Altered Enhancer and Promoter Usage Leads to Differential Gene Expression in the Normal and Failed Human Heart

The failed heart is characterized by re-expression of a fetal gene program, which contributes to adaptation and maladaptation in heart failure. To define genomewide enhancer and promoter use in heart failure, Cap Analysis of Gene Expression (CAGE-seq) was applied to healthy and failed human left ventricles to define short RNAs associated with both promoters and enhancers. Integration of CAGE-seq data with RNA sequencing identified a combined ~17,000 promoters and ~1,500 enhancers active in healthy and failed human left ventricles. Comparing promoter usage between healthy and failed hearts highlighted promoter shifts which altered amino-terminal protein sequences.
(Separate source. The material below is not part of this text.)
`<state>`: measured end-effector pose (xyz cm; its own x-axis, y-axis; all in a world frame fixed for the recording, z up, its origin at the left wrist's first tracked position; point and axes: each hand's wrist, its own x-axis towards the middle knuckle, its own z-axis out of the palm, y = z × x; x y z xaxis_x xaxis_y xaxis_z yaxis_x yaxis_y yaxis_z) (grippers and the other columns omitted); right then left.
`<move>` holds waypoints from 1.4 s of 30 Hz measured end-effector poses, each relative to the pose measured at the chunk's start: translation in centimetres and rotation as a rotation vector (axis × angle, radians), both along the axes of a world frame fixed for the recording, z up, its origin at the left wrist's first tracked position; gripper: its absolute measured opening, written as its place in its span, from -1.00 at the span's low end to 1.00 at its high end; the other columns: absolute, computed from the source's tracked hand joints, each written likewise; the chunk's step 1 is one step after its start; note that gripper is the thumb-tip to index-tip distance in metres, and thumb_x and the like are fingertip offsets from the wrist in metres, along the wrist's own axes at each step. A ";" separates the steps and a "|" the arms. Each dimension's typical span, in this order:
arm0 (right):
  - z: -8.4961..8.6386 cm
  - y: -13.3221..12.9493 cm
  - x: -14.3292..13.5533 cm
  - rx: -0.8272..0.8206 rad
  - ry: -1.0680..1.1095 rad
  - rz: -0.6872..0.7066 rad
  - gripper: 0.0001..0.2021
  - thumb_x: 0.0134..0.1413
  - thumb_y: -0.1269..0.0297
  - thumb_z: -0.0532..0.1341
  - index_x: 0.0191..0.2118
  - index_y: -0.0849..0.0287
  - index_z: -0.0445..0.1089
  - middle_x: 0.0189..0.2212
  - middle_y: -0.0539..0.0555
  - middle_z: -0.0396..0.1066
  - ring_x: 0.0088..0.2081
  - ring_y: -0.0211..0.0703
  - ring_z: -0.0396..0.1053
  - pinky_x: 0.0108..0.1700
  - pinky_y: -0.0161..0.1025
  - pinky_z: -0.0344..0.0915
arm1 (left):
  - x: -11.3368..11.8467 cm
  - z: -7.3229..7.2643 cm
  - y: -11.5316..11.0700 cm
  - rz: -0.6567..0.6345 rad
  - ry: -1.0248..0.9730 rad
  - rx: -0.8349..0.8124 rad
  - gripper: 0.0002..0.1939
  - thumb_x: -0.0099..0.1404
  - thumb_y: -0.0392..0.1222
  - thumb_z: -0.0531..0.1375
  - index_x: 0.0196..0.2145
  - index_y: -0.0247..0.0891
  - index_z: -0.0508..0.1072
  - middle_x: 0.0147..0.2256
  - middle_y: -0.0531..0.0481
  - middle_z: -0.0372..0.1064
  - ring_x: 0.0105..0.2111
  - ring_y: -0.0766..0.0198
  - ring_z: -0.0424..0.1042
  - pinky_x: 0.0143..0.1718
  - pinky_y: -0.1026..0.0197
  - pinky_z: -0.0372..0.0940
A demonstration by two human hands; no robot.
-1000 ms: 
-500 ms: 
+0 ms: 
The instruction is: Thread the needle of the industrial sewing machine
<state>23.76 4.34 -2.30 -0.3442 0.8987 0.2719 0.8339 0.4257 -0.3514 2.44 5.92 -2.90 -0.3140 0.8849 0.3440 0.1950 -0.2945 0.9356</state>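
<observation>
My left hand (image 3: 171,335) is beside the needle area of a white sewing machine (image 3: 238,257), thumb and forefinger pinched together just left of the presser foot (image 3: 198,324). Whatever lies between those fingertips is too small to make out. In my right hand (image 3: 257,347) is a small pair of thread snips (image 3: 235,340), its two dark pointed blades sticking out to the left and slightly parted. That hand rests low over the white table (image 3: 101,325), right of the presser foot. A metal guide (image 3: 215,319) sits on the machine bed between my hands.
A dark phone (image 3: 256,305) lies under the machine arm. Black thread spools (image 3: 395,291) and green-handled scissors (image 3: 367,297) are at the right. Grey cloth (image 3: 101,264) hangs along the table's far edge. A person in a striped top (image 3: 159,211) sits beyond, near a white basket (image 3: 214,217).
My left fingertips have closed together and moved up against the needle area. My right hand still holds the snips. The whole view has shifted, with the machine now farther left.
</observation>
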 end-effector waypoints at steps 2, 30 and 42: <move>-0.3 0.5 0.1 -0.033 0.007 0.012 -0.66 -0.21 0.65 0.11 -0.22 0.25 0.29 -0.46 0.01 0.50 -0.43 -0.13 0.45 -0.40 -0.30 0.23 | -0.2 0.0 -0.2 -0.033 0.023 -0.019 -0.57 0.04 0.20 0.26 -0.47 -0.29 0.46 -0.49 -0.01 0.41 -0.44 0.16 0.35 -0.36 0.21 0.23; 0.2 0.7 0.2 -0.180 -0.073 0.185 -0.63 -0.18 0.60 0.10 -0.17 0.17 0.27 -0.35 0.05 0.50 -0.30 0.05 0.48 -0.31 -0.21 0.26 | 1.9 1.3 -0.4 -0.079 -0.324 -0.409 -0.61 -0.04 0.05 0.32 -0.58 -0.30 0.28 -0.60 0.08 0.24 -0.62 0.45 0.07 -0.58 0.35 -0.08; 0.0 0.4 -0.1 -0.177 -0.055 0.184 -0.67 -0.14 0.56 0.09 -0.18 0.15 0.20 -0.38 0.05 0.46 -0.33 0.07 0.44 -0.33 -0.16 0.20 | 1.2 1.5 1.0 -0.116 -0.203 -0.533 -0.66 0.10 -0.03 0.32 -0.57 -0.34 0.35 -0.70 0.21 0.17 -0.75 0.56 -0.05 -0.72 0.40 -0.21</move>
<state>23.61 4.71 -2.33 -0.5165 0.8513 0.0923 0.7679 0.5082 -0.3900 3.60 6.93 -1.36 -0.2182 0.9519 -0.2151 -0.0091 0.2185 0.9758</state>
Comparing enhancer usage between healthy and failed hearts revealed a majority of differentially utilized heart failure enhancers were intronic and primarily localized within the first intron, identifying this position as a common feature associated with tissue-specific gene expression changes in the heart. This dataset defines the dynamic genomic regulatory landscape underlying heart failure and serves as an important resource for understanding genetic contributions to cardiac dysfunction. Overall design: CAGE-seq and RNA-sequencing on 3 healthy and 4 failed left ventricle human samples.